WHAT YOU ARE ASKED TO DO
Without any images, write the listing below out word for word.

DATA EXCERPT
§

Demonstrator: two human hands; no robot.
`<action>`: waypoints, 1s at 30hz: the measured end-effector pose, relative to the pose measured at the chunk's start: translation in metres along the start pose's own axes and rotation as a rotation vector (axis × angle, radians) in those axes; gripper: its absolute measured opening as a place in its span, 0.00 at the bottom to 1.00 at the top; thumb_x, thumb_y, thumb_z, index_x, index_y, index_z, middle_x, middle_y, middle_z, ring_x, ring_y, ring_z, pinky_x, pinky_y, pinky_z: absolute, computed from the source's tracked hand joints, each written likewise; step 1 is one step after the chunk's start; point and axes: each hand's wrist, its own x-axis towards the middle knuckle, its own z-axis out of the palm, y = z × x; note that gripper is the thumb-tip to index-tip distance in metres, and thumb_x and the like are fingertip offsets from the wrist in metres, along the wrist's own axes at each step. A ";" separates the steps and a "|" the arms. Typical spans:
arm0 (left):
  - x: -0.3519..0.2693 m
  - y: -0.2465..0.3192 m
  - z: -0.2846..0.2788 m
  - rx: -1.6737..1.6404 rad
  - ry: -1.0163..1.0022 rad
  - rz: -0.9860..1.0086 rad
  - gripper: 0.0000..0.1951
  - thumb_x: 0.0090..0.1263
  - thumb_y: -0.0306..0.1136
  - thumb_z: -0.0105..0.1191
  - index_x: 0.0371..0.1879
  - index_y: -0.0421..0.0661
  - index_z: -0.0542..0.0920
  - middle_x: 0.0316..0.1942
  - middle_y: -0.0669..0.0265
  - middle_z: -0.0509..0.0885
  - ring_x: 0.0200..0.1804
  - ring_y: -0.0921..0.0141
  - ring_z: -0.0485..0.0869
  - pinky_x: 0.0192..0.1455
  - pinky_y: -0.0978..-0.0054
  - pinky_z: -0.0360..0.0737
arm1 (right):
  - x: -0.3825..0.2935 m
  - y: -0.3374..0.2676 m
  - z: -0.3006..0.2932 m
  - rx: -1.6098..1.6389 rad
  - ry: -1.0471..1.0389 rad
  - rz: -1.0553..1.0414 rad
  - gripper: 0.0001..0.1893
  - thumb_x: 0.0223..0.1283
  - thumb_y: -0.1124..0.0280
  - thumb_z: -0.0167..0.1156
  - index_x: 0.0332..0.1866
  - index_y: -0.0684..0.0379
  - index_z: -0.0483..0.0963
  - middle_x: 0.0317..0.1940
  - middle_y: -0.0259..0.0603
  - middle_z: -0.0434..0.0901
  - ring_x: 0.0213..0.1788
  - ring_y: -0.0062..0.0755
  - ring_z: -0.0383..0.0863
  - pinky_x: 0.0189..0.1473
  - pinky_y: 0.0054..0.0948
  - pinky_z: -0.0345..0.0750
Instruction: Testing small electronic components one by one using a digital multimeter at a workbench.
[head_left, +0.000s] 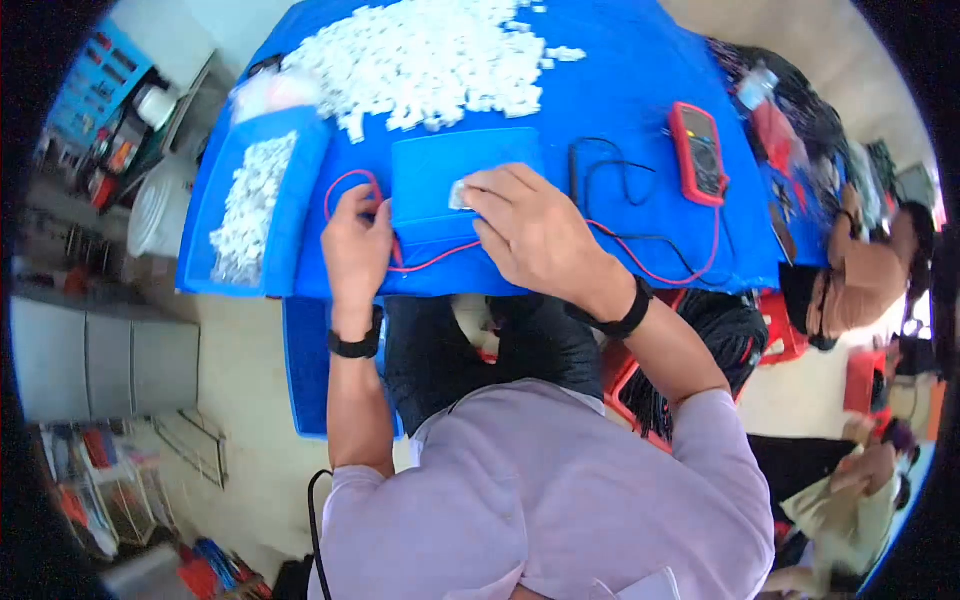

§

SOLUTION
Demonstrator: two human hands; no robot.
`<action>`: waypoints, 1s at 30hz: the measured end-effector pose, relative to the pose measured at the chunk's start: translation in metres along the start pose's own axes and rotation as a rotation vector (axis × angle, radians) in those axes; gripper: its absolute measured opening as a place in its span, 0.00 at the bottom to 1.00 at the top; thumb_x, thumb_y, thumb_z, index_x, index_y, index_z, middle_x, middle_y, middle_z, ring_x, ring_y, ring_z, pinky_x, pinky_y, pinky_z: absolute, computed from the source's tracked hand joints, each written likewise; step 1 is one step after the chunk's start; point and axes: each hand's wrist, its own x-axis towards the middle knuckle, its own z-axis out of the palm, y = z × x; note that gripper is the thumb-tip to index-tip distance in metres, and thumb_x and the like are fingertip offsets from the wrist in metres, along the wrist's own axes at each step. A ";" separates the steps and a "|" the arms. Typical spans:
arm0 (left):
  - x: -0.3519..0.2693 m
  - y: -0.2465..0.3192 m
  - z: -0.2846..0.2788 m
  - rx: -1.6737..1.6404 rad
  - ry: -1.0163..1.0022 rad
  - rz: -0.9860..1.0086 rad
  - gripper: 0.0000..0.1951
  - thumb_x: 0.0090..0.1263
  - thumb_y: -0.0306..0.1136
  - thumb_z: -0.0105..0.1191
  - index_x: 0.0371..0.1879
  - index_y: -0.0421..0.0661
  - index_z: -0.0542..0.0920
  - middle_x: 0.0316..0.1942
  - middle_y: -0.0669..0.0265
  - middle_z: -0.0509..0.0885
  - ring_x: 0.0200..0.1804
  - ring_y: -0.0921..0.0141
  - ring_z: -0.0485..0.0869
  - pinky_x: 0.0192..0.1455
  - pinky_y: -0.0978..-0.0054
  - pinky_z: -0.0360..0.0737
arm1 (right):
  - x: -0.3825..0.2935 m
  - y: -0.3374..0.2676 m
  - z: -0.3006..0.2932 m
  - rx: -1.6098..1.6389 rad
  - ry: -1.0471..1.0389 rad
  - rz: -1.0553..1.0414 rad
  - gripper: 0.0001..0.1893
  - thumb_x: 0.0223..0.1283
  - thumb_y: -0.1124..0.0280
  - thumb_z: -0.0167..0.1156
  - index_x: 0.0332..0.1866
  - index_y: -0.0684..0.0379
  - index_z: -0.0483..0.0963
  - middle_x: 0.0317..0.1940
  - middle_y: -0.0259..0.0603
  - middle_z: -0.0434..0.0901
  - ring_x: 0.0213..0.1788
  - ring_y: -0.0062..0.0755
  - ring_z: -0.0383..0.0863
  - pinky_x: 0.0189..0.1473
  - pinky_y: 0.0054..0.0948
  - pinky_z: -0.0345..0.0750
Instruction: Testing small electronic components one by one using a digital multimeter at a workbench.
[head_left, +0.000s] 

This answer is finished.